TO DO => All of the data below should be set down again verbatim, without any images.
# # # #
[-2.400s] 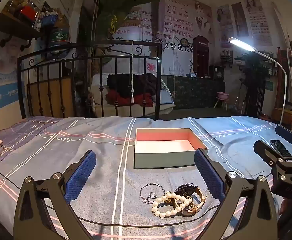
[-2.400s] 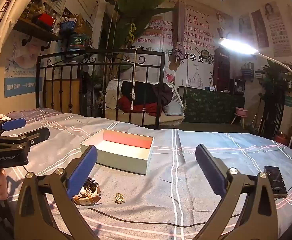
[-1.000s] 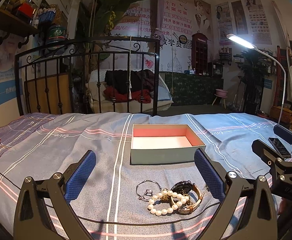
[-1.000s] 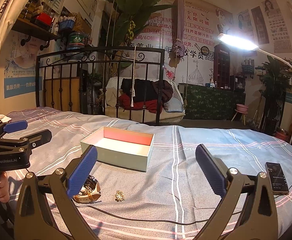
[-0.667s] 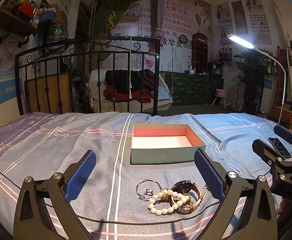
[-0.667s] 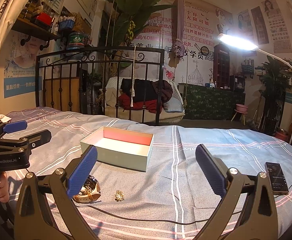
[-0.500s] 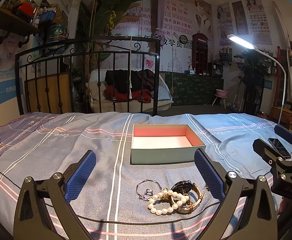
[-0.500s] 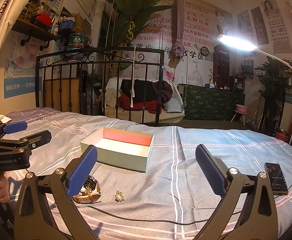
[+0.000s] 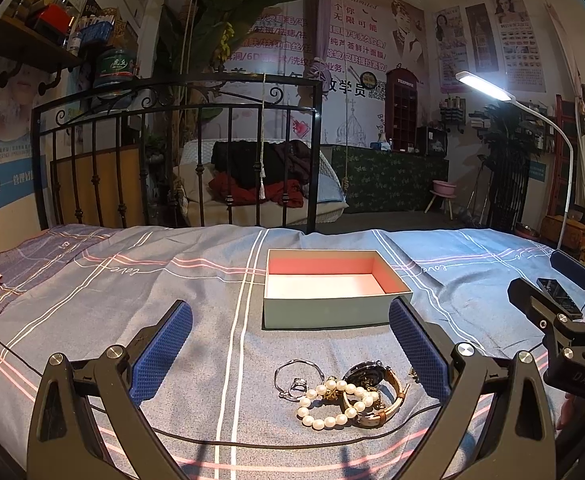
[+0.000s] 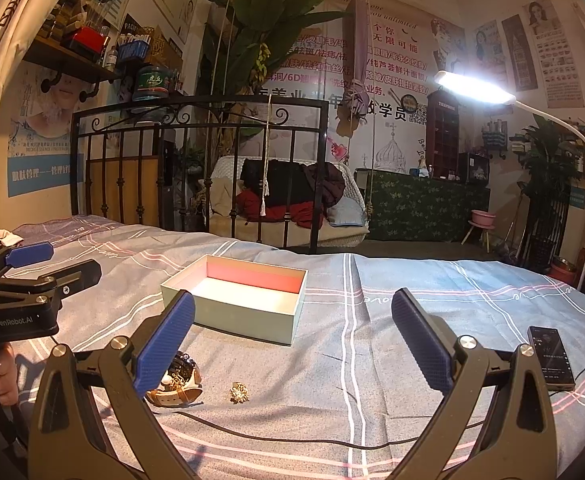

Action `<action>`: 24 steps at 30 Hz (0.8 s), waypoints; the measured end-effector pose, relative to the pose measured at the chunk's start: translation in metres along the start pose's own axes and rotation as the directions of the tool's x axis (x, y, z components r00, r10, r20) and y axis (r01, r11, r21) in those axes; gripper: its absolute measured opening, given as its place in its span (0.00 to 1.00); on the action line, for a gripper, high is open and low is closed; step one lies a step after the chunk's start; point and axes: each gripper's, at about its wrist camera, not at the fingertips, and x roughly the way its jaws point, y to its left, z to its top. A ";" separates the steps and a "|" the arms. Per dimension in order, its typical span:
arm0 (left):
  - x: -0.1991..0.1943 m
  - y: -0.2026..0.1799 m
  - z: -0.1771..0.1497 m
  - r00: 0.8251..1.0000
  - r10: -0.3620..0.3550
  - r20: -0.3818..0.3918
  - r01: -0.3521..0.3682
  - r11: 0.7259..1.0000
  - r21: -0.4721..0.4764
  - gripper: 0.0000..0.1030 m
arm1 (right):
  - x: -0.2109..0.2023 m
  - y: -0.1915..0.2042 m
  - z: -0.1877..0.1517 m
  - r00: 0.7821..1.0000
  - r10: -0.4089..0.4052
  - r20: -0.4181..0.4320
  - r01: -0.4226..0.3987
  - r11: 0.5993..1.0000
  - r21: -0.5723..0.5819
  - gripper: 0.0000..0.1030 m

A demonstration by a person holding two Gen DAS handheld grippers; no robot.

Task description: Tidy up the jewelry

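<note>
Jewelry lies in a small heap on the bedspread (image 9: 132,304) close to the near edge, and as far as I can judge none of it has been sorted yet. Nearest me in the left view is the pearl bracelet (image 9: 329,402), touching the watch (image 9: 374,384) with its tan strap, and just beside them to the left the thin silver bangle (image 9: 292,372) with a ring inside its loop. From my right view a small gold brooch (image 10: 239,393) sits apart from the watch, a little toward the right edge. A black cable (image 10: 292,436) runs across the bedspread in front of the heap.

My left gripper (image 9: 290,354) hovers over the heap with its fingers spread wide and nothing between them. My right gripper (image 10: 292,340) is likewise released and empty, over bare cloth to the right of the pieces.

Farther on, near the middle of the bed, stands the box (image 9: 334,292), pale outside, pink inside, with nothing visible in it. So every piece is left to carry over. A phone (image 10: 550,356) lies toward the right edge.
</note>
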 end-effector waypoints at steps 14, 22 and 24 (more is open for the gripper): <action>0.000 0.001 -0.001 1.000 0.000 -0.001 0.000 1.000 -0.003 0.94 | -0.001 -0.001 0.000 1.000 0.000 -0.009 0.000 1.000 0.002 0.94; 0.000 0.000 -0.004 1.000 -0.002 -0.004 0.002 1.000 -0.003 0.94 | 0.000 -0.002 0.000 1.000 -0.002 -0.011 0.002 1.000 0.001 0.94; 0.000 0.000 -0.004 1.000 -0.003 -0.003 0.003 1.000 -0.004 0.94 | 0.000 -0.002 0.000 1.000 -0.002 -0.013 0.002 1.000 0.003 0.94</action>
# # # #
SOLUTION TO THIS PROBLEM =>
[-2.400s] 
[-2.400s] 
[-1.000s] 
[-1.000s] 
[-0.667s] 
[-0.667s] 
[-0.500s] 
[-0.500s] 
[+0.000s] 
[+0.000s] 

Action `<action>`: 24 steps at 30 Hz (0.8 s), waypoints; the measured end-effector pose, relative to the pose measured at the chunk's start: translation in metres along the start pose's own axes and rotation as the directions of the tool's x axis (x, y, z components r00, r10, r20) and y axis (r01, r11, r21) in those axes; gripper: its absolute measured opening, given as its place in its span (0.00 to 1.00); on the action line, for a gripper, high is open and low is closed; step one lies a step after the chunk's start; point and axes: each gripper's, at about its wrist camera, not at the fingertips, and x roughly the way its jaws point, y to its left, z to its top. A ";" separates the steps and a "|" the arms. Per dimension in order, its typical span:
arm0 (left):
  - x: -0.1991..0.1943 m
  - y: -0.2026..0.1799 m
  - z: -0.1771..0.1497 m
  - r00: 0.8251..1.0000
  - r10: -0.3620..0.3550
  - r20: -0.3818..0.3918
  - r01: -0.3521..0.3682
  - r11: 0.7259..1.0000
  - r21: -0.4721..0.4764
  - gripper: 0.0000..0.1030 m
arm1 (right):
  - x: -0.2109..0.2023 m
  - y: -0.1915..0.2042 m
  - z: -0.1877..0.1517 m
  - r00: 0.7821..1.0000
  - r10: -0.4089..0.4052
  - r20: -0.4181..0.4320
  - r01: -0.4226..0.3987
  - r11: 0.5993..1.0000
  - r21: -0.5723..0.5819
  - gripper: 0.0000..0.1030 m

A demonstration by a person holding two Gen DAS handheld grippers; no robot.

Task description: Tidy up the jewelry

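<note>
Jewelry lies in a small heap on the bedspread (image 9: 132,304) close to the near edge, and as far as I can judge none of it has been sorted yet. Nearest me in the left view is the pearl bracelet (image 9: 329,402), touching the watch (image 9: 374,384) with its tan strap, and just beside them to the left the thin silver bangle (image 9: 292,372) with a ring inside its loop. From my right view a small gold brooch (image 10: 239,393) sits apart from the watch, a little toward the right edge. A black cable (image 10: 292,436) runs across the bedspread in front of the heap.

My left gripper (image 9: 290,354) hovers over the heap with its fingers spread wide and nothing between them. My right gripper (image 10: 292,340) is likewise released and empty, over bare cloth to the right of the pieces.

Farther on, near the middle of the bed, stands the box (image 9: 334,292), pale outside, pink inside, with nothing visible in it. So every piece is left to carry over. A phone (image 10: 550,356) lies toward the right edge.
</note>
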 end-effector waypoints at steps 14, 22 and 24 (more is open for the gripper): <action>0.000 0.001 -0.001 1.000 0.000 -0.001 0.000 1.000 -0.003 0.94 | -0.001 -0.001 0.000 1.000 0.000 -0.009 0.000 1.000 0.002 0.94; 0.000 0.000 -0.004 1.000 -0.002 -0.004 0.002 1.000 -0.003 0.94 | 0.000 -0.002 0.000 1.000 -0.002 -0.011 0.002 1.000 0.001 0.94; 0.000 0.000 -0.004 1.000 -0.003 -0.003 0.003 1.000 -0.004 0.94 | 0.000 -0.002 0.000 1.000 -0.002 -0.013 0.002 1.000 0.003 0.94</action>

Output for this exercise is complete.